The Robinson-Patman Act also forbids certain discriminatory allowances or services furnished or paid to customers. In general, it requires that a seller treat all competing customers in a proportionately equal manner. Services or facilities covered include payment for or furnishing advertising or promotional allowances, handbills, catalogues, signs, demonstrations, display and storage cabinets, special packaging, warehousing facilities, credit returns, and prizes or free merchandise for promotional contests. The cost justification does not apply if the discrimination is in allowances or services furnished. The seller must inform all of its competing customers if any services or allowances are available. The seller must allow all types of competing customers to receive the services and allowances involved in a particular plan or provide some other reasonable means of participation for those who cannot use the basic plan. A more detailed discussion of these promotional issues can be found in the FTC's Fred Meyer Guides.

Under certain circumstances, a buyer who benefits from the discrimination may also be found to have violated the Act, along with the seller who grants the discrimination, if the buyer forced, or "induced," the seller to grant a discriminatory price or knowingly received a discriminatory price.

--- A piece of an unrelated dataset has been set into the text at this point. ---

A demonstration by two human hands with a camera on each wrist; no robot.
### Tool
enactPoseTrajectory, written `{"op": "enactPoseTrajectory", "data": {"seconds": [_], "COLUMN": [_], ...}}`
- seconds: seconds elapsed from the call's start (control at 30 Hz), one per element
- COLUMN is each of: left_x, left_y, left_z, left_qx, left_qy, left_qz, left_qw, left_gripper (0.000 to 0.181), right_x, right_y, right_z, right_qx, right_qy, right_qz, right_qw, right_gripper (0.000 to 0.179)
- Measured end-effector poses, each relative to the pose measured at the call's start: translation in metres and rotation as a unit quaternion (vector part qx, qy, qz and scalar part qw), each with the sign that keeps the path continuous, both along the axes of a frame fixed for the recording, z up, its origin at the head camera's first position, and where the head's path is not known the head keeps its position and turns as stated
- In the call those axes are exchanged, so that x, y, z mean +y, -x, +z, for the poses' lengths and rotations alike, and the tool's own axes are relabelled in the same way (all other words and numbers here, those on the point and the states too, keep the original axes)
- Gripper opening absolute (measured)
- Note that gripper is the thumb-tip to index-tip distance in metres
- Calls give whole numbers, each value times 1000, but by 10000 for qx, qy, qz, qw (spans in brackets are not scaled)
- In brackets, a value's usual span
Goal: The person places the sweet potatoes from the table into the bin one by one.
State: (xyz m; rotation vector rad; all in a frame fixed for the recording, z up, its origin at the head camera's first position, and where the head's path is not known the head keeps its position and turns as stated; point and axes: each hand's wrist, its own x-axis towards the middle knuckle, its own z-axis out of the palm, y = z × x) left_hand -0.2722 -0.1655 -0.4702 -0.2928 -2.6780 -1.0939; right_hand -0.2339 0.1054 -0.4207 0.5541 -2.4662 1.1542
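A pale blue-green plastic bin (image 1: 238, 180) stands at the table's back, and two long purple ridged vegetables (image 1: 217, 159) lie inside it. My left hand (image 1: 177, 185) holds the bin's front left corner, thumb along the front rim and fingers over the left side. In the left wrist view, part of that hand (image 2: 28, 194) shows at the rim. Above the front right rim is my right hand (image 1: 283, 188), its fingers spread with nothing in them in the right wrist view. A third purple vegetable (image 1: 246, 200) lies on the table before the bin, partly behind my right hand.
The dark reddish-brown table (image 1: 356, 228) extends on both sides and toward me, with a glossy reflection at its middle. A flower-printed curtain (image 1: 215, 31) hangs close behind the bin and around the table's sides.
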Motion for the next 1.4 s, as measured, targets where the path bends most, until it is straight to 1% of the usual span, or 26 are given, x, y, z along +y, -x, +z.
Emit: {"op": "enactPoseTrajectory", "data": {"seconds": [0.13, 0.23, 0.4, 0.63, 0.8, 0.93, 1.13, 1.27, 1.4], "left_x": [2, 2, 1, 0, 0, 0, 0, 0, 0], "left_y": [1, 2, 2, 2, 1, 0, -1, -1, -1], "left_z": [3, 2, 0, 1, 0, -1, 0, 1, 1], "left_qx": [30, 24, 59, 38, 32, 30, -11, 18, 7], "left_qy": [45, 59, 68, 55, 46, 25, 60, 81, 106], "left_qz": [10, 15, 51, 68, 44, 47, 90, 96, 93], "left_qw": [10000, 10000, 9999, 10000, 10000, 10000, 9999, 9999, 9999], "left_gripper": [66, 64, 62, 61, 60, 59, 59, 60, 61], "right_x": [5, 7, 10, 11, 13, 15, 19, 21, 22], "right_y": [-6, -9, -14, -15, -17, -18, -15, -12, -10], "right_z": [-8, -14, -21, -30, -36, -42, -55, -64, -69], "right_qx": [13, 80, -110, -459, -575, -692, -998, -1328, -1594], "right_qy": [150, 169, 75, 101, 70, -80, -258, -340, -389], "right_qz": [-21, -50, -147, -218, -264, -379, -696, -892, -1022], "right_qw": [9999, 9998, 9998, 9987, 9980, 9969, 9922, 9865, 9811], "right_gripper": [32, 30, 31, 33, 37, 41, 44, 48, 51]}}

Although proof of a violation of the Robinson-Patman Act often involves complex legal questions, businesses should keep in mind some of the basic practices that may be illegal under the Act. These include:

  • below-cost sales by a firm that charges higher prices in different localities, and that has a plan for recouping lost profits;
  • price differences in the sale of identical goods that cannot be justified on the basis of cost savings or meeting a competitor's prices; or
  • promotional allowances or services that are not practically available to all customers on proportionately equal terms.

Under the Nonprofit Institutions Act, eligible nonprofit entities may purchase — and vendors may sell to them — supplies at reduced prices for the nonprofit's own use, without violating the Robinson-Patman Act. The Health Care Services & Products Division issued an advisory opinion discussing the application of this exemption to pharmaceutical purchases by a nonprofit health maintenance organization.

Q: I operate two stores that sell canned food. My business is being ruined by giant discount chains that sell their products for less than my wholesale cost. What can I do?

A: More information is required to determine whether there is a law violation here. Discount chains may be able to buy canned food  at a lower wholesale price because it costs the manufacturer less, on a per-unit basis, to deal with large-volume customers. If the price differential does not exceed the manufacturer’s actual cost savings by more than a de minimis amount, the manufacturer may have a "cost justification" defense to the differential pricing and the policy would not violate the Robinson-Patman Act.

Q: One of my suppliers is selling parts at its company-owned store at retail prices that are below the wholesale price that it charges me for the parts. Isn't this illegal?

A: The transfer of parts from a parent to its subsidiary generally is not considered a "sale" under the Robinson-Patman Act. Thus, this situation would not have the required element of sales to two or more purchasers at different prices.